» **TASK DESCRIPTION**
Quote the entries below from the line with "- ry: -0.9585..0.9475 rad" through the line with "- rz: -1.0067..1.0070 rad", both ends included, and only those lines.
Start of SUPPLIED MATERIAL
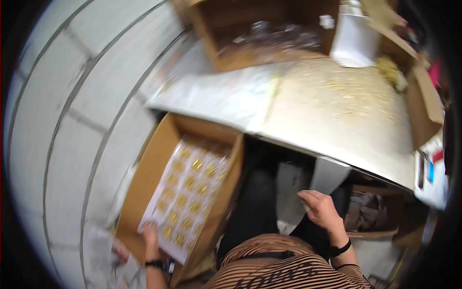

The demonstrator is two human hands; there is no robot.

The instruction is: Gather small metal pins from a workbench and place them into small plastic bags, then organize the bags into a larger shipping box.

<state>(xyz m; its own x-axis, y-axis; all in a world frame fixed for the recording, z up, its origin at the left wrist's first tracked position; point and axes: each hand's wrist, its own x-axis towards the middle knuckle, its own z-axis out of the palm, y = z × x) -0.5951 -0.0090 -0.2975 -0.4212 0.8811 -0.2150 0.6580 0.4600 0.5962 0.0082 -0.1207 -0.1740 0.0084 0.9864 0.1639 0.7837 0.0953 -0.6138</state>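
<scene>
My left hand reaches into an open cardboard box on the left. Its fingers close on the near left edge of a white card sheet. Rows of small round gold-coloured pieces cover the sheet under shiny clear plastic. Over my lap, my right hand is closed in a pinch. Something small and pale shows at its fingertips, too blurred to name. Just beyond that hand, a grey-white flat strip hangs by the table edge.
Thin gold-coloured pieces lie scattered on the table. Behind them stands a cardboard box with clear plastic items. A white sheet leans at the back right. Beneath the table's right side sits a small box of grey-brown scraps.
</scene>
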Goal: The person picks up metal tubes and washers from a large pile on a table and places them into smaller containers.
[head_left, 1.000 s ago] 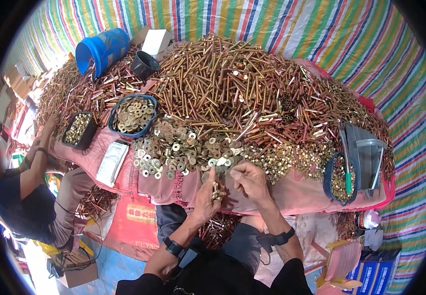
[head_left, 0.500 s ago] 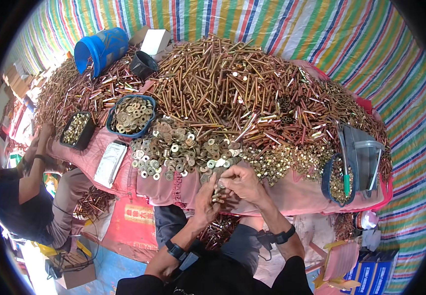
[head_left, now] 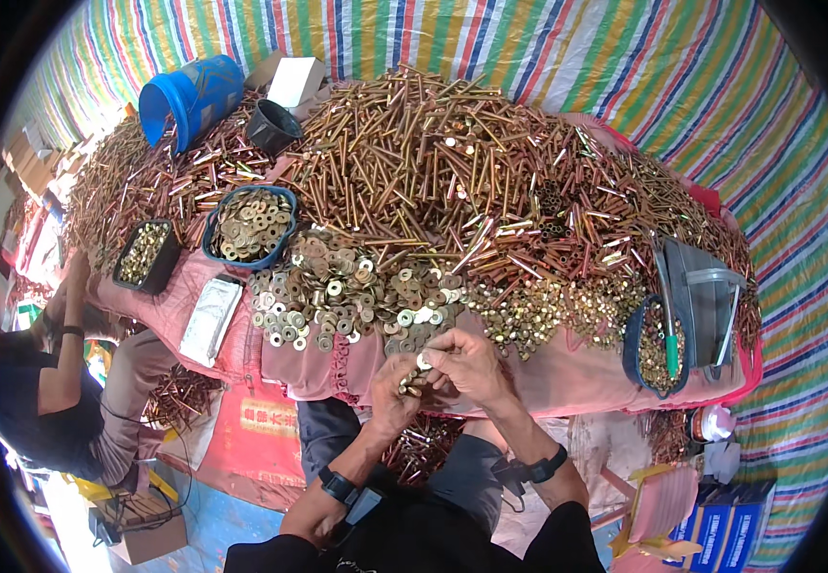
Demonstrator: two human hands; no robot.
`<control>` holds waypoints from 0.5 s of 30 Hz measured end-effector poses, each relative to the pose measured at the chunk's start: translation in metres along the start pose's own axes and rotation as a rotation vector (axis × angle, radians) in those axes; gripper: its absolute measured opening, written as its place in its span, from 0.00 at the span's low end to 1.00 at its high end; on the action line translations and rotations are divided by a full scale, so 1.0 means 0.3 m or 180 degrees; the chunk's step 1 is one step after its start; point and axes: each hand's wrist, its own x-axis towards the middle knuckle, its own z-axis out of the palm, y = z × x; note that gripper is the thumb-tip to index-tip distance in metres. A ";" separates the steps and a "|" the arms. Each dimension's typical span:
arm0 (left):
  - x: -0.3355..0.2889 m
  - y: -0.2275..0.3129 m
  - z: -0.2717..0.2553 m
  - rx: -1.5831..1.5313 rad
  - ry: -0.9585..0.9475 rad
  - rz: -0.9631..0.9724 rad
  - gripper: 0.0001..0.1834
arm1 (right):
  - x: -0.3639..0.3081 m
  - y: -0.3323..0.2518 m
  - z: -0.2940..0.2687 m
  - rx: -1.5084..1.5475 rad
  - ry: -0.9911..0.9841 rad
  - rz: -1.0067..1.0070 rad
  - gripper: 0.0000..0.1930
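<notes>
My left hand [head_left: 393, 393] is closed round several small brass-coloured metal pieces [head_left: 413, 384]; their exact kind is partly hidden by the fingers. Close against it, my right hand [head_left: 473, 367] pinches a round, shiny washer [head_left: 424, 362] between thumb and fingertips. Both hands meet over the front edge of the pink cloth-covered table. Just beyond them lies a heap of flat washers [head_left: 323, 291]. To its right spreads a band of small nuts [head_left: 557, 310]. Behind rises a big mound of long brass-coloured bolts [head_left: 414, 162].
Washers fill a blue basket [head_left: 212, 234]; nuts fill a black tray [head_left: 171, 267] and a basket [head_left: 635, 358] at right, beside a grey scoop bin [head_left: 686, 286]. A blue bucket [head_left: 213, 91] lies tipped on the mound. At far left another person [head_left: 42, 401] works.
My right hand has drawn slightly down toward me, and the washer at its fingertips now shows plainly. My left hand has lowered a little. The other person's hand has shifted slightly.
</notes>
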 end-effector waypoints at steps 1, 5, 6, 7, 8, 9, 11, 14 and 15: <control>0.004 -0.006 0.005 -0.0053 0.0075 -0.0002 0.28 | -0.006 -0.001 -0.003 -0.0034 0.0058 0.0032 0.13; 0.003 -0.028 0.017 -0.0815 0.0131 -0.0527 0.23 | 0.022 -0.015 -0.096 -0.1987 0.1043 -0.1267 0.09; -0.002 -0.029 0.015 -0.0584 0.0108 -0.0606 0.23 | 0.027 -0.022 -0.139 -0.2448 0.1279 -0.1418 0.08; -0.003 -0.031 0.014 -0.0496 0.0046 -0.0669 0.22 | 0.047 -0.034 -0.186 -0.2908 0.1521 -0.1575 0.08; -0.007 -0.030 0.010 -0.0483 -0.0011 -0.0772 0.22 | 0.063 -0.043 -0.229 -0.3384 0.1793 -0.1674 0.07; -0.009 -0.029 0.011 -0.0661 -0.0074 -0.0761 0.22 | 0.075 -0.049 -0.265 -0.3548 0.1710 -0.1582 0.07; -0.009 -0.025 0.011 -0.0789 -0.0140 -0.0902 0.22 | 0.102 -0.059 -0.321 -0.3902 0.1587 -0.1291 0.07; -0.002 -0.014 0.020 -0.0969 -0.0053 -0.0966 0.22 | 0.158 -0.069 -0.357 -0.4686 0.0901 -0.1145 0.11; -0.001 -0.008 0.023 -0.1066 -0.0003 -0.0993 0.22 | 0.175 -0.075 -0.360 -0.4932 0.0649 -0.1011 0.11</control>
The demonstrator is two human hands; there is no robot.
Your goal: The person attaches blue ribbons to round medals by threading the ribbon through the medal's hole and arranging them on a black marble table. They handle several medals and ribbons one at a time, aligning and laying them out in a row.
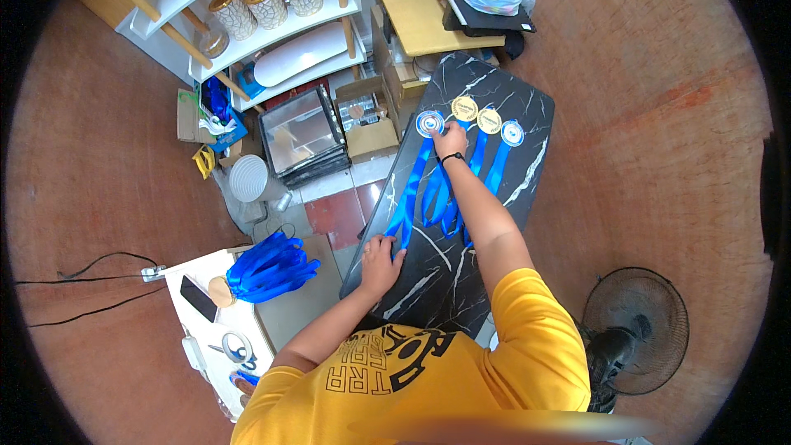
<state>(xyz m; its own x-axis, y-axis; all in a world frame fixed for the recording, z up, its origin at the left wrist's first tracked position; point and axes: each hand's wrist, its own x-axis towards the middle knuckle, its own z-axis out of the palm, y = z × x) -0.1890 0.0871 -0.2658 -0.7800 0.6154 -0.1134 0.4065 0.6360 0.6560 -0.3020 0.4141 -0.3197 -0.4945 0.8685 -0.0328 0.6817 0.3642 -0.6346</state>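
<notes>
You have four medals (465,109) in a row at the far end of the black counter (534,111): two gold ones in the middle and one blue-and-white one at each end. Four blue ribbons (496,169) run from them along the counter toward you. Your right hand (449,142) is at the left-end medal. Its bent fingers touch the edge; I can't tell if they pinch it. Your left hand (381,265) is at the counter's left side, fingers a little spread, on one ribbon's near end. Left of the counter lies one big ribbon bunch (276,268).
</notes>
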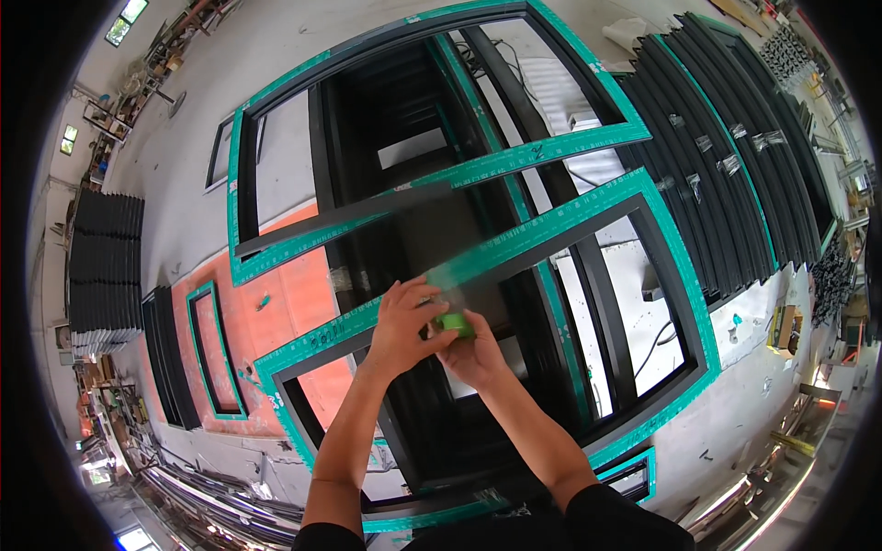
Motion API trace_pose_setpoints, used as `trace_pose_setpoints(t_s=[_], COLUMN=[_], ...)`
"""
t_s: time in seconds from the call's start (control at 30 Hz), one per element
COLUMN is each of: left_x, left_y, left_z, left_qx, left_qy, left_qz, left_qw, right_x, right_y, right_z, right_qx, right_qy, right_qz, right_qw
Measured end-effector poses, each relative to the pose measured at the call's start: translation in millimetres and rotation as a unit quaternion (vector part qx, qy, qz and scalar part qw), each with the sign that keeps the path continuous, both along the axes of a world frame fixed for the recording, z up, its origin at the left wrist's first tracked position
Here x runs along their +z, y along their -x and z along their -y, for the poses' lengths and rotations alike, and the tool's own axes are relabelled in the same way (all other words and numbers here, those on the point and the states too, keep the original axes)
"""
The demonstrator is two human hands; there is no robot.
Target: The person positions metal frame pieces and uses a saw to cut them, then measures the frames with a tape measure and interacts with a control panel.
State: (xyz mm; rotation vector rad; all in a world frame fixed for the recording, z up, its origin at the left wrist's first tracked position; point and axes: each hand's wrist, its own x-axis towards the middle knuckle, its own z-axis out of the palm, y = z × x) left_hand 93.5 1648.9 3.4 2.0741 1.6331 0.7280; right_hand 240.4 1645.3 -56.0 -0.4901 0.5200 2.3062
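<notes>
Both my hands meet above the near frame's upper bar. Between them is a small bright-green object, rounded and blurred, its exact kind unclear. My right hand is closed round it from the right. From the left, the thumb and bent fingers of my left hand close on its other side, with the remaining fingers by the bar. Beneath them lies a dark rectangular frame faced with green printed film; handwriting marks its left part. A pale blur crosses the bar just beyond my fingertips.
A second green-faced frame lies farther off, with black profiles below. Stacked black frames stand at right and a dark stack at left. A small green-edged frame rests on an orange-red sheet.
</notes>
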Motion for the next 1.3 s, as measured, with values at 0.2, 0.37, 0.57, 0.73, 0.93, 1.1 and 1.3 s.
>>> trace_pose_setpoints(t_s=[0.2,0.37,0.57,0.73,0.93,1.1,1.3], left_x=[-17.8,-24.6,-25.5,-24.9,-20.4,-37.0,-50.2], left_y=[-16.7,-29.6,-28.8,-30.5,-37.6,-48.6,-52.8], left_z=[-12.3,-30.0,-33.8,-32.7,-29.9,-24.1,-26.8], left_qx=[0.070,0.060,0.055,0.048,0.043,0.113,0.143], left_qy=[0.045,0.040,0.085,0.090,0.058,-0.006,-0.032], left_qz=[-0.036,-0.179,-0.178,-0.176,-0.237,-0.292,-0.314], left_qw=[0.996,0.981,0.979,0.979,0.969,0.950,0.938], right_x=[-47.5,-54.8,-40.7,-31.3,-42.1,-38.3,25.3], right_y=[-7.8,-21.3,-22.6,-32.2,-50.6,-43.6,-28.4], right_z=[7.2,1.4,5.8,13.6,26.2,13.6,40.0], right_qx=[0.019,0.028,0.043,0.032,0.190,0.170,0.106], right_qy=[-0.069,-0.137,-0.137,-0.166,-0.253,-0.340,-0.464], right_qz=[0.237,0.296,0.207,0.242,0.407,0.576,0.638], right_qw=[0.969,0.945,0.968,0.955,0.857,0.724,0.606])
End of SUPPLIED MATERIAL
» **RESPONSE AREA**
  - ry: -0.9585..0.9475 rad
  - rz: -0.9631..0.9724 rad
  - gripper: 0.0001..0.1834
arm1 (right):
  - x: -0.3639..0.3081 m
  - y: -0.3323..0.2518 m
  - z: -0.2940..0.2687 m
  - rx: -1.5084..1.5475 rad
  - ry: -0.9911..0.9841 rad
  - rz: -1.0067..1.0070 rad

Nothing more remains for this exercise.